Action item:
What is needed is an exact copy of the whole listing below, with no pictures.

Provided material:

= Beginning of Section =

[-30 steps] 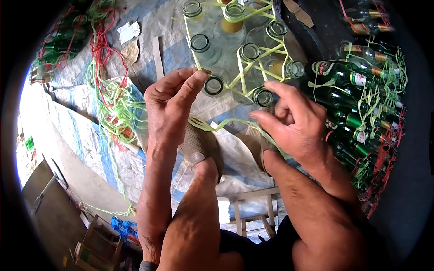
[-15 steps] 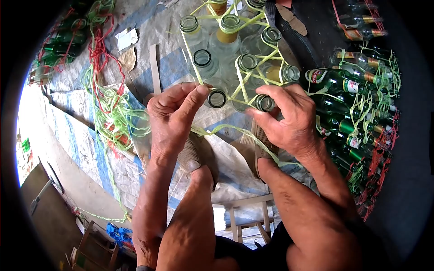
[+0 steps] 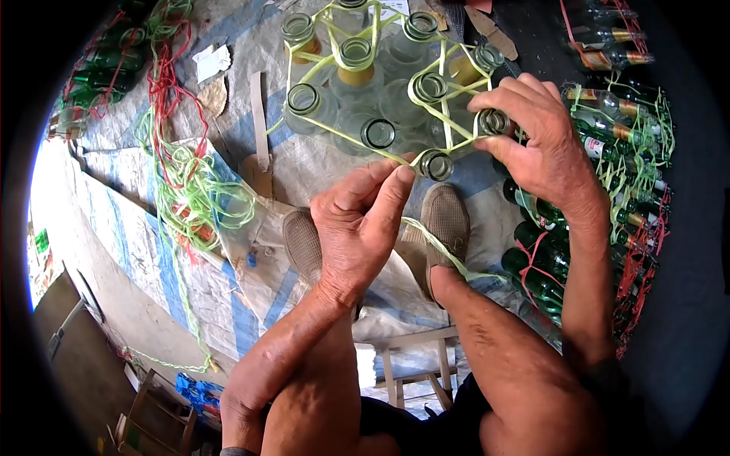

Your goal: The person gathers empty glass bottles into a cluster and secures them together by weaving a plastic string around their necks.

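Note:
A cluster of clear glass bottles (image 3: 338, 114) stands upright, with yellow-green plastic twine (image 3: 346, 138) laced around the necks. My left hand (image 3: 365, 220) is closed, thumb and finger pinching the twine just left of the nearest bottle neck (image 3: 436, 164). To the right, my right hand (image 3: 540, 148) has its fingers and thumb wrapped round another bottle neck (image 3: 493, 121) at the cluster's edge. A loose tail of twine (image 3: 449, 254) trails below the bottles, over my right shoe.
Bundles of green bottles (image 3: 544, 266) lie on the right, tied with red and green twine. A tangle of green twine (image 3: 201, 201) rests at the left on the blue-striped sheet (image 3: 175, 281). Below are my shoes (image 3: 445, 220) and a wooden stool (image 3: 418, 361).
The bottle cluster has turned counterclockwise as I see it. My left hand has shifted right, still pinching the twine; my right hand has moved up and right with its bottle neck.

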Demonstrator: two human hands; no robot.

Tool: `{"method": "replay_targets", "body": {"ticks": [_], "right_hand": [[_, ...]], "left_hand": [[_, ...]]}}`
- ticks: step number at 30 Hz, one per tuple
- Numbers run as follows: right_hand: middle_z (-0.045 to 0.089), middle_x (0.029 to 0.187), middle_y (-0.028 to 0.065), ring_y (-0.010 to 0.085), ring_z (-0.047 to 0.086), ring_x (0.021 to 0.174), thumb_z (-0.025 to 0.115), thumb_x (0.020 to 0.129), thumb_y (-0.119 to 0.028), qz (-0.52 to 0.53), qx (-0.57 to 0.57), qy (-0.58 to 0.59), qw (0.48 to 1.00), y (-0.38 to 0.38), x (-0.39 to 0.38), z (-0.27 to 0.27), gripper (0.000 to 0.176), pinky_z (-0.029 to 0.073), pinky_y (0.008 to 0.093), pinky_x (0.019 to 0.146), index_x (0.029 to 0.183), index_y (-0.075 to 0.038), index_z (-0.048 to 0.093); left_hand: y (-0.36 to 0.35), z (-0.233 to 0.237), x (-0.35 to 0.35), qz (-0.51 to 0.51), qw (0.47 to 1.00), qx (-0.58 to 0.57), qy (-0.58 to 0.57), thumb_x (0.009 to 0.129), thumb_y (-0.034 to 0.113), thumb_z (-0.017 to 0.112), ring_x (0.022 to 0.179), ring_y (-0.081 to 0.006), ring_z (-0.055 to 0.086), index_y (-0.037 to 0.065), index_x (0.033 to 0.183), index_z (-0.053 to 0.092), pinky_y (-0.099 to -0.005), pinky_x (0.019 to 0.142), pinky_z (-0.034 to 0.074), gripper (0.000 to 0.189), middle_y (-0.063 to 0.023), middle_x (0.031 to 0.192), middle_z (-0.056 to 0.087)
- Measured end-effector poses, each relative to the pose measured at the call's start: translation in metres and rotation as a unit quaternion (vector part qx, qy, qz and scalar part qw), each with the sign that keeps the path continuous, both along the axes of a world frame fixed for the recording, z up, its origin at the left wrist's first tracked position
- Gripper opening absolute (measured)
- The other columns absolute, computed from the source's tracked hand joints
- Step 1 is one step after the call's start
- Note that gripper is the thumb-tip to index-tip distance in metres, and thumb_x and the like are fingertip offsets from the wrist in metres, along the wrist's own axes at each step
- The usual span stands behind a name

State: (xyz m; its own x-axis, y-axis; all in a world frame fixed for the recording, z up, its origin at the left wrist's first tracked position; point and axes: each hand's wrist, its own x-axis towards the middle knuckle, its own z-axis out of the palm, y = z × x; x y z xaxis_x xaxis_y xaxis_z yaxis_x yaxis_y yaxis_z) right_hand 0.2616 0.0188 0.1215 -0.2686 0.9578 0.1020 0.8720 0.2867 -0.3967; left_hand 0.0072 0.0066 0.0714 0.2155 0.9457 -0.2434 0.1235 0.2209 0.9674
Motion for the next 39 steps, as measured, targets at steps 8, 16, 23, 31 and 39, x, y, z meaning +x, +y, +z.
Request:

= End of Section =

Answer for this exercise:
[-30 steps] 
[-15 steps] 
[+0 steps] 

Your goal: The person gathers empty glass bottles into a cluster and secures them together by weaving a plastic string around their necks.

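Note:
A cluster of clear glass bottles (image 3: 338, 114) stands upright, with yellow-green plastic twine (image 3: 346, 138) laced around the necks. My left hand (image 3: 365, 220) is closed, thumb and finger pinching the twine just left of the nearest bottle neck (image 3: 436, 164). To the right, my right hand (image 3: 540, 148) has its fingers and thumb wrapped round another bottle neck (image 3: 493, 121) at the cluster's edge. A loose tail of twine (image 3: 449, 254) trails below the bottles, over my right shoe.
Bundles of green bottles (image 3: 544, 266) lie on the right, tied with red and green twine. A tangle of green twine (image 3: 201, 201) rests at the left on the blue-striped sheet (image 3: 175, 281). Below are my shoes (image 3: 445, 220) and a wooden stool (image 3: 418, 361).
The bottle cluster has turned counterclockwise as I see it. My left hand has shifted right, still pinching the twine; my right hand has moved up and right with its bottle neck.
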
Demonstrator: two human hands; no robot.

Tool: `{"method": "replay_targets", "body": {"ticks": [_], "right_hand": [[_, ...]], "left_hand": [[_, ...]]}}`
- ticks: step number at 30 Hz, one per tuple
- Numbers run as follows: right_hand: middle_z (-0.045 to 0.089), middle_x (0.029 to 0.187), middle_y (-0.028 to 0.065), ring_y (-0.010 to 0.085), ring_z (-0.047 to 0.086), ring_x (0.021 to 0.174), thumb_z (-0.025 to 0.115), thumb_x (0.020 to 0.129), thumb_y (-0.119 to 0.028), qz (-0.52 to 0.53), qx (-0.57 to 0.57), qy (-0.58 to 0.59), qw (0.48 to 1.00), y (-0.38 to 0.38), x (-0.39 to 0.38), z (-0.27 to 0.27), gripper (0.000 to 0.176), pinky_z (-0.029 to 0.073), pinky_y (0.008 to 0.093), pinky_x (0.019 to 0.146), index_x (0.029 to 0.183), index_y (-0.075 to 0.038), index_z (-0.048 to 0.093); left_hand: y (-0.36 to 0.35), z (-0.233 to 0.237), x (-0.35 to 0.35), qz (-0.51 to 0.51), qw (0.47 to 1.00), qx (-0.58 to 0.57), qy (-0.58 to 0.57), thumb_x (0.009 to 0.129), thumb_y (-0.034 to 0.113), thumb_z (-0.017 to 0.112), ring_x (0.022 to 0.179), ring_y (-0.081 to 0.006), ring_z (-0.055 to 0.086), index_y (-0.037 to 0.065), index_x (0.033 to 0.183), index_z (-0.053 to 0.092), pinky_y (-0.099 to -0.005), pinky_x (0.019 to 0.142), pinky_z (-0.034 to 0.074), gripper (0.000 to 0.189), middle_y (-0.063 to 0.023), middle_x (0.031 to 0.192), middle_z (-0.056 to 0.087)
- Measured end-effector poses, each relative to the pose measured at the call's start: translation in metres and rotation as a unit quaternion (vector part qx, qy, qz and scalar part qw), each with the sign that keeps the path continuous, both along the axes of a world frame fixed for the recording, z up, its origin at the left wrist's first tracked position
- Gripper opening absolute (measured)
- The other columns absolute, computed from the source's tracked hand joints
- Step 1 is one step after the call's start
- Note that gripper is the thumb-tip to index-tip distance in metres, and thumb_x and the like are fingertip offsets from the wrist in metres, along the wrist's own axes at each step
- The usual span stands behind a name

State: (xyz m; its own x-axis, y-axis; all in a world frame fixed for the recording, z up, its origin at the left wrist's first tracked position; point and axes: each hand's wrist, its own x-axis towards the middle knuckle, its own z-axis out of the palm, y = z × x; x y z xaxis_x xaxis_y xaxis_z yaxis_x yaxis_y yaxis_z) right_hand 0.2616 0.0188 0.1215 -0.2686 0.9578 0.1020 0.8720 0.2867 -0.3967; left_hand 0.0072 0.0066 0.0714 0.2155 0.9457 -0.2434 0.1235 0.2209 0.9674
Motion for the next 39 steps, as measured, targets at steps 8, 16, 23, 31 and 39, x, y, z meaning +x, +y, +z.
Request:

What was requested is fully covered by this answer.